= J. G. Myers =

British entomologist (1897–1942)

John Golding Myers (22 October 1897 – 3 February 1942) was a British entomologist and botanist. Born near Rugby, Warwickshire, he worked in New Zealand on biological control, followed by work in the UK, the Caribbean and Latin America before moving to Sudan as Government Botanist. He died in Sudan at the age of 44.

==Life and career==
In 1911 Myers' parents moved to New Zealand, where he did well at school, winning a scholarship to Victoria University College in Wellington. During the First World War he served in Europe in the New Zealand Expeditionary Force. Afterwards, he returned to Wellington to complete his studies, obtaining the B.Sc. and M.Sc degrees. From 1919 until 1924 Myers was employed as entomologist in the Biological Division of the New Zealand Department of Agriculture, where he worked on the cattle tick and other pests.

In 1922, Myers married Iris H. Woodhouse in Wellington, with whom he had two daughters and a son.

In 1924 Myers won the coveted honour of an 1851 Exhibition Scholarship for New Zealand and elected to go to Harvard University. There he worked at the entomological laboratory of the Bussey Institution, eventually obtaining the degree of Sc.D. In 1925 Myers came to England to represent the New Zealand Government at the Second Imperial Entomological Conference.
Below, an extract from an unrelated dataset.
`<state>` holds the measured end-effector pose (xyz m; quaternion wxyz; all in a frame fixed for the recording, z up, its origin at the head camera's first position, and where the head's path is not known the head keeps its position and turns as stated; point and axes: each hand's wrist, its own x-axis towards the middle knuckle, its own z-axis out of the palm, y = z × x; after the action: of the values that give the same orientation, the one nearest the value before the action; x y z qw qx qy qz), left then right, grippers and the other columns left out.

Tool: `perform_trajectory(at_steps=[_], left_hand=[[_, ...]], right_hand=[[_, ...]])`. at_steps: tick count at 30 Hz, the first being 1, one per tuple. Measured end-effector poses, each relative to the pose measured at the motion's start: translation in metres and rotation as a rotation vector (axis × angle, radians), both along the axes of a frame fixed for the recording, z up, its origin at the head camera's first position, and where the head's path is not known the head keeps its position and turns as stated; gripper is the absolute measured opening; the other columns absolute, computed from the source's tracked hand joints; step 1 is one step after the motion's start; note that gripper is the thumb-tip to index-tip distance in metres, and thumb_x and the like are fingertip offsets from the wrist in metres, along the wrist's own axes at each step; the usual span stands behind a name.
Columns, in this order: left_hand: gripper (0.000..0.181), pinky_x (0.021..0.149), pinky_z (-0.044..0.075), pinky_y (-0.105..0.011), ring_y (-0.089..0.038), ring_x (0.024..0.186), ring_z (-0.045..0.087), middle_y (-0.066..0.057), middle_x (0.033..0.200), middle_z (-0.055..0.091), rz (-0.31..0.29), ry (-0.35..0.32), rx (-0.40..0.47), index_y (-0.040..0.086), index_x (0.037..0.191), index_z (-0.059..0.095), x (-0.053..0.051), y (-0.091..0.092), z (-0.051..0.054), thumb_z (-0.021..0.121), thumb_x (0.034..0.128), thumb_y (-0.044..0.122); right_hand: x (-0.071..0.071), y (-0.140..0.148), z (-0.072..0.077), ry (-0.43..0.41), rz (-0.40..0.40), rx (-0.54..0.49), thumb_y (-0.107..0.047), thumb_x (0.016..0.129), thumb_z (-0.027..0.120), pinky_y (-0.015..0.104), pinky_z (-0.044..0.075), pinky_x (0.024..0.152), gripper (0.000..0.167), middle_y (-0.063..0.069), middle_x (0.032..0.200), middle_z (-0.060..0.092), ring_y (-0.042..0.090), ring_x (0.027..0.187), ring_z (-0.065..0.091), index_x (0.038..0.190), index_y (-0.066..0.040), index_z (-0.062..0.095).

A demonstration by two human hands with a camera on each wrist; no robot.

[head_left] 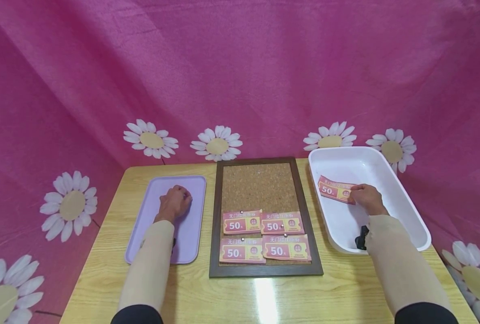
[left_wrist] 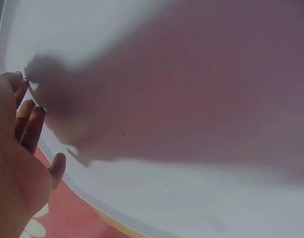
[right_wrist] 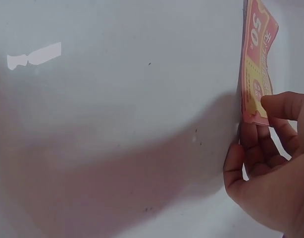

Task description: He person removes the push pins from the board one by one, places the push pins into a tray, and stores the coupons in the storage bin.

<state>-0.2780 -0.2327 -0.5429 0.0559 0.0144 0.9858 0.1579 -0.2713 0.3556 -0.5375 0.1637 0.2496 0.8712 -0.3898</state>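
Coupons (head_left: 331, 189): four on one corkboard (head_left: 258, 186), right hand (head_left: 369, 199) pinching a fifth, left hand (head_left: 175, 201) pinching one pin (left_wrist: 25, 79)

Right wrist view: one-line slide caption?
Right hand pinches a red-and-yellow coupon by one end over the white tub.

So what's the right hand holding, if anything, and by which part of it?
The right hand holds a coupon, pinched at the end away from its big 50.
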Motion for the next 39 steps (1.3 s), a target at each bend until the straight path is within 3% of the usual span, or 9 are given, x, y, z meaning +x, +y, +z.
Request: perform_trajectory(at_steps=[7, 20, 26, 31, 35, 39], left_hand=[[0.023, 0.094, 0.036, -0.063, -0.037, 0.121, 0.051, -0.014, 0.126, 0.057, -0.005, 0.016, 0.012, 0.009, 0.101, 0.068, 0.003, -0.001, -0.002, 0.053, 0.0917, 0.025], [0.026, 0.096, 0.035, -0.064, -0.037, 0.125, 0.049, -0.015, 0.130, 0.056, -0.001, 0.008, 0.020, 0.009, 0.104, 0.068, 0.004, 0.000, -0.002, 0.055, 0.0915, 0.028], [0.037, 0.099, 0.033, -0.064, -0.039, 0.127, 0.047, -0.017, 0.133, 0.055, 0.009, 0.003, 0.025, 0.009, 0.118, 0.063, 0.002, 0.000, -0.001, 0.054, 0.0918, 0.033], [0.046, 0.101, 0.031, -0.062, -0.039, 0.129, 0.045, -0.016, 0.135, 0.055, 0.008, 0.021, 0.018, 0.012, 0.132, 0.055, 0.001, 0.000, 0.000, 0.050, 0.0944, 0.039], [0.053, 0.105, 0.026, -0.061, -0.038, 0.133, 0.040, -0.015, 0.143, 0.050, 0.008, 0.036, 0.012, 0.015, 0.142, 0.047, 0.000, 0.000, 0.001, 0.044, 0.0966, 0.043], [0.057, 0.106, 0.025, -0.060, -0.038, 0.135, 0.038, -0.013, 0.149, 0.045, 0.006, 0.046, -0.011, 0.017, 0.146, 0.041, -0.002, -0.001, 0.002, 0.040, 0.0973, 0.047]], right_hand=[[0.002, 0.002, -0.004, 0.030, 0.050, 0.089, -0.027, 0.090, 0.049, 0.048, 0.038, 0.093, 0.053, 0.028, 0.137, 0.047, 0.038, 0.114, 0.046, 0.134, 0.002, 0.048], [0.002, -0.004, 0.000, 0.008, 0.002, 0.099, -0.028, 0.092, 0.049, 0.055, 0.038, 0.100, 0.053, 0.028, 0.140, 0.045, 0.041, 0.116, 0.045, 0.137, 0.001, 0.045], [0.004, -0.004, 0.005, 0.098, 0.068, 0.156, -0.032, 0.093, 0.045, 0.052, 0.041, 0.094, 0.057, 0.032, 0.134, 0.047, 0.041, 0.112, 0.050, 0.138, 0.004, 0.042], [0.001, -0.006, 0.006, 0.108, 0.040, 0.136, -0.039, 0.095, 0.043, 0.060, 0.038, 0.103, 0.069, 0.032, 0.146, 0.036, 0.046, 0.124, 0.044, 0.150, -0.002, 0.026], [-0.004, -0.009, 0.005, 0.093, 0.003, 0.096, -0.048, 0.096, 0.041, 0.069, 0.032, 0.103, 0.077, 0.027, 0.157, 0.020, 0.051, 0.134, 0.034, 0.156, -0.011, 0.008], [-0.007, -0.013, 0.006, 0.126, 0.058, 0.158, -0.053, 0.097, 0.037, 0.071, 0.027, 0.104, 0.079, 0.026, 0.158, 0.016, 0.053, 0.138, 0.027, 0.156, -0.013, 0.004]])
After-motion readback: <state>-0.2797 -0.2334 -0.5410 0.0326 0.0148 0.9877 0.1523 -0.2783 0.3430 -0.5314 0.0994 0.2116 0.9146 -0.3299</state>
Afterwards he went to France at the request of his government to study the natural enemies of the pear leaf-curling midge. In the following year he was appointed to the staff of the Imperial Institute of Entomology to organize the breeding of parasites of injurious insects for export to the Dominions and colonies of the British Empire. He did notable work on the parasites of the blow-fly and of the timber-infesting wood wasps, which made possible their export to Australia and New Zealand.

Myers next visited Australia to investigate the passage of dried fruit from the vine to the consumer and was successful in tracing the sources of insect infestation. In 1928 he went to Trinidad to study the possibilities of the biological control of sugar cane pests. He traveled all over the West Indies and to Guiana and Surinam in search of parasites and his report, published by the Empire Marketing Board, is full of information not only on insect pests and their parasites but also on the general ecology and agriculture of the countries he visited.
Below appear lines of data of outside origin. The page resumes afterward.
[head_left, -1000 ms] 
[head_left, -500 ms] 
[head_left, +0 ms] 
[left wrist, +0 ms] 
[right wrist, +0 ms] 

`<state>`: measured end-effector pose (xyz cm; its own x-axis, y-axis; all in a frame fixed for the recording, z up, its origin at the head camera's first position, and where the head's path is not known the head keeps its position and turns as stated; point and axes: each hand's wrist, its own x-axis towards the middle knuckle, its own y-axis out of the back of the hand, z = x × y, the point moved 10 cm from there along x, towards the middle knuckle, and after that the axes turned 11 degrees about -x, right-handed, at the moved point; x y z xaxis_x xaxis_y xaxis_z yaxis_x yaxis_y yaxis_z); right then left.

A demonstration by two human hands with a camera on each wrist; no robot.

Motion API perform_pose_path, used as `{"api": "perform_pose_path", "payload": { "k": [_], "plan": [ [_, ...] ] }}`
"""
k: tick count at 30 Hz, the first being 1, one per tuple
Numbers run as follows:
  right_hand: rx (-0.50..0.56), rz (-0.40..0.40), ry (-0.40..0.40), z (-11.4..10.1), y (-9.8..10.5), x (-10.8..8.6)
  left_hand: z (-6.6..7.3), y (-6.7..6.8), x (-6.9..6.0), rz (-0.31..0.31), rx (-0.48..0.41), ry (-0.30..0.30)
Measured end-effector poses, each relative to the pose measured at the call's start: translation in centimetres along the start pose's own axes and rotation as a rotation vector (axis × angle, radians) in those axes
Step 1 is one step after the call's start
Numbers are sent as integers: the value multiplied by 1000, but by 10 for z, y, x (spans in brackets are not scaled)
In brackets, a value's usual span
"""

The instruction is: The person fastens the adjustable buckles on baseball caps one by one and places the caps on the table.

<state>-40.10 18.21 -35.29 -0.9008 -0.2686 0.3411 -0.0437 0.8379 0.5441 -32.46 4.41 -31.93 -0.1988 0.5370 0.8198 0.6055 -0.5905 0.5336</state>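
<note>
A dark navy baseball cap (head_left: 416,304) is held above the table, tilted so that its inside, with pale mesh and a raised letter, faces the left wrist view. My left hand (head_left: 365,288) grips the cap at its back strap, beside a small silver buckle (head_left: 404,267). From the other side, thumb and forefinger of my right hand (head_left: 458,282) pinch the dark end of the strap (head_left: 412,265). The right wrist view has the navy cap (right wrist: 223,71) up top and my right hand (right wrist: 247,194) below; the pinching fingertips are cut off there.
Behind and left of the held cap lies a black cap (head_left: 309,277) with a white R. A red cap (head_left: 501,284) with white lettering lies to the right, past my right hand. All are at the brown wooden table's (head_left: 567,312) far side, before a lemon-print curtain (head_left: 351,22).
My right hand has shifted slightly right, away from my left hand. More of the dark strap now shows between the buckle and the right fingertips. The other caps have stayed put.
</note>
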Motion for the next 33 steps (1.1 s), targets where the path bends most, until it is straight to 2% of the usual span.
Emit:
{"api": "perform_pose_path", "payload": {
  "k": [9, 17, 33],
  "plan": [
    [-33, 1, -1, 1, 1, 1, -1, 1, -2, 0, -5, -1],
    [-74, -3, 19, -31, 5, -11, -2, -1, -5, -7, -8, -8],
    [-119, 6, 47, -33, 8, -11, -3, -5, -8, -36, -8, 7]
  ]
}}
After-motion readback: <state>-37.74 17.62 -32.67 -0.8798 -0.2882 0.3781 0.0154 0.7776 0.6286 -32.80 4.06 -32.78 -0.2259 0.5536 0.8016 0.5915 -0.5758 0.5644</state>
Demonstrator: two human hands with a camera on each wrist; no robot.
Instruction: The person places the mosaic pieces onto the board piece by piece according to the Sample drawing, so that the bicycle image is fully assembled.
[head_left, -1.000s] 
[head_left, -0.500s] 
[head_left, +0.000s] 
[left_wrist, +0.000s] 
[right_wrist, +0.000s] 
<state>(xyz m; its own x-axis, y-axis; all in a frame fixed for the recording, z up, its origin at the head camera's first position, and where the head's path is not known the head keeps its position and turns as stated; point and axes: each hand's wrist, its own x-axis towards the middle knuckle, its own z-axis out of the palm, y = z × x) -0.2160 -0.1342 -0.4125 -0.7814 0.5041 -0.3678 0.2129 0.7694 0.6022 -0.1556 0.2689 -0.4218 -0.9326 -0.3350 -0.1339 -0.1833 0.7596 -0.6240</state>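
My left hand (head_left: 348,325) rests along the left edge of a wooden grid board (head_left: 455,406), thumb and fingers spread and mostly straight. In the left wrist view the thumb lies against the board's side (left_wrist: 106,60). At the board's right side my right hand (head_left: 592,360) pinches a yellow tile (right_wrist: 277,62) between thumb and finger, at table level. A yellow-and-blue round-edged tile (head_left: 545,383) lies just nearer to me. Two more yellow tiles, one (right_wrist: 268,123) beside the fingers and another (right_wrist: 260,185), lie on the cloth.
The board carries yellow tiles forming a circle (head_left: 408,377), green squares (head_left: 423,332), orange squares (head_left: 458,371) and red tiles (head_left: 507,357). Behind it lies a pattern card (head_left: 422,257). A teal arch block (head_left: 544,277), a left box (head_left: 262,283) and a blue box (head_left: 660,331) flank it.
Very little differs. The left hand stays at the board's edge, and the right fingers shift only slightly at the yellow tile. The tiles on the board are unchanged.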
In 1929 he published his work on the cicada, Insect Singers: A Natural History of the Cicadas.

Myers' work in the West Indies continued up to 1934, when he joined the staff of the Imperial College of Tropical Agriculture in Trinidad. Here he under took a number of private expeditions at the request of various planters, collecting and studying the ecology of insect pests in parts of British Guiana, Venezuela and Brazil.

In 1937 Myers was appointed economic botanist to the government of Anglo-Egyptian Sudan, his task being to survey the economic possibilities of the southernmost province of Equatoria with a view to its future agricultural development. Only preliminary reports of this work are available, but they cover a great variety of subjects and show the usual thoroughness of his approach. Myers never completed the report, as he was killed in a motor accident near Amadi in Equatoria Province on 3 February.

Apart from his many papers on biological control and related topics, Myers produced a large number of works on insects of the order Hemiptera which showed him to be a morphologist and systematist of note.

==Other sources ==
- Nature Vol 149 April 11, 1942 pg 406 W. E. CHINA.
- CAB Reviews: Perspectives in Agriculture, Veterinary Science, Nutrition and Natural Resources, 2011, 6, 008, 1-18
- "Myers, John Golding (1897-1942)". JSTOR.org. Retrieved 2020-12-13.